For those who have studied Meisner, you'll recognize a classic Meisner activity set-up in her scene where she prepares for her big speech. A clear ambition, a strong preparation, emotional focus... all the elements are there.
When Harry Met Sally
This is a great one to see especially for those with backgrounds outside of acting (singing, dancing, comedy, etc). Billy Crystal is an incredibly talented comedian, writer, and host. However, there are moments in this film where you catch him landing a joke rather than having the comedic moment come out of the character's reality.
As in, Meg Ryan's funniest moments in the film come from her character--they are real internal emotions and reactions to the wild situations her character is going through. She isn't trying to be funny, she's being honest and true to her character. The funny is the byproduct of great writing and situational absurdity that the audience can enjoy. There are some very strong moments from Billy Crystal with emotional integrity, but a couple places where you can spot a target "delivery" because his comedic genius mind knows how something should land to land well.

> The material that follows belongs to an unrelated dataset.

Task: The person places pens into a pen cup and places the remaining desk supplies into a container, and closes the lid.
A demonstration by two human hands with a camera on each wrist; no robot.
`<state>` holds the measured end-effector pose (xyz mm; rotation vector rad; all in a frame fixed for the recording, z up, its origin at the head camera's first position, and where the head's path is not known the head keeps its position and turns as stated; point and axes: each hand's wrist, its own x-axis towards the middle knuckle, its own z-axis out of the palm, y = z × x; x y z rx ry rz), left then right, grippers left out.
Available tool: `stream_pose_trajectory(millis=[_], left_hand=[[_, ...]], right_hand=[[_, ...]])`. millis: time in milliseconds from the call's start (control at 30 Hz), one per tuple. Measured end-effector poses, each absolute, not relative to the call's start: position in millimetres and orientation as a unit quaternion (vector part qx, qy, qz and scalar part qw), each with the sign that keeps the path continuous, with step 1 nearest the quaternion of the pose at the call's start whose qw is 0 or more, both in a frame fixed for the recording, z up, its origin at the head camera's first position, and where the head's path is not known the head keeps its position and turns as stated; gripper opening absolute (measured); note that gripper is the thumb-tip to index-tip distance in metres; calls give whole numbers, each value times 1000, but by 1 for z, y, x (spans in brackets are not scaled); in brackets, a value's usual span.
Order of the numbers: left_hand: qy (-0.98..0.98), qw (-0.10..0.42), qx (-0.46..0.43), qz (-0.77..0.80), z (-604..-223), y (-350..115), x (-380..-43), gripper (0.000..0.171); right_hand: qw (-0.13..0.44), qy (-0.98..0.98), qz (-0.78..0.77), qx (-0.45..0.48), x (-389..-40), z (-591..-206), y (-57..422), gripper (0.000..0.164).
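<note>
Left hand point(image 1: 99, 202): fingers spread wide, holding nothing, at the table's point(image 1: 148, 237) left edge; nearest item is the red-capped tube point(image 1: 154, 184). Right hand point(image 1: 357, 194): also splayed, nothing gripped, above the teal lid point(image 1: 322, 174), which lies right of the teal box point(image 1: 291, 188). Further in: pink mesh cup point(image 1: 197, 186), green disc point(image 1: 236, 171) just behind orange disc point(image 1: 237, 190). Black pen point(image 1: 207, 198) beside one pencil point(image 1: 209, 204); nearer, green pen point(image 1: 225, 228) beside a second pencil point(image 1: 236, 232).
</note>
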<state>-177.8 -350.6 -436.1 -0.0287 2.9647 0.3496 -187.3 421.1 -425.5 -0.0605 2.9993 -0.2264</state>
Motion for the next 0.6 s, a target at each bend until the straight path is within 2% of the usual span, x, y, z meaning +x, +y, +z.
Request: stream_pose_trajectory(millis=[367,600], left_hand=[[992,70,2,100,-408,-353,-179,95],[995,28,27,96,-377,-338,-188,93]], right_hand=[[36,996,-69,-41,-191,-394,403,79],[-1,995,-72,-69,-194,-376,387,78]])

It's intelligent, but it's not true to the character.
Wuthering Heights (1939)
It may be old-fashioned, and have an ending many have accused of being corny, but somehow this movie still manages to get to me every time I watch it. In fact, the commitment and sincerity of the actors truly keep the ending heart wrenching, instead of cheesy.
Lawrence Olivier is an incredibly famous, award-winning actor but this may be his best work. And as an actor, it portrays a cornerstone theme of many great films - star-crossed lovers. There are certain themes that keep popping up in scripts and this is one of them. And if you can identify it right away, you can flesh out your characters and serve the story more efficiently. From Frida, to Brokeback Mountain, to Gone with the Wind, to Casa Blanca, to nearly all Tennessee Williams.... the presence of lovers whose romance is destined to fail is such a pivotal, archetypal, and powerful narrative. If you are lucky enough to be trusted with such a role, it will almost always have a visceral effect on an audience.
Finally, this film is a great study for production considerations outside of acting. It is shot in black-and-white which may have made the film, the same elements (gothic themes, tragic love, etc) may not have played as well without the stark lighting contrasts and dramatic plays on light and dark. The director of photography was truly a genius. Had it not been competing with "Gone with the Wind" that year, this picture may have won Best Picture at the Oscars.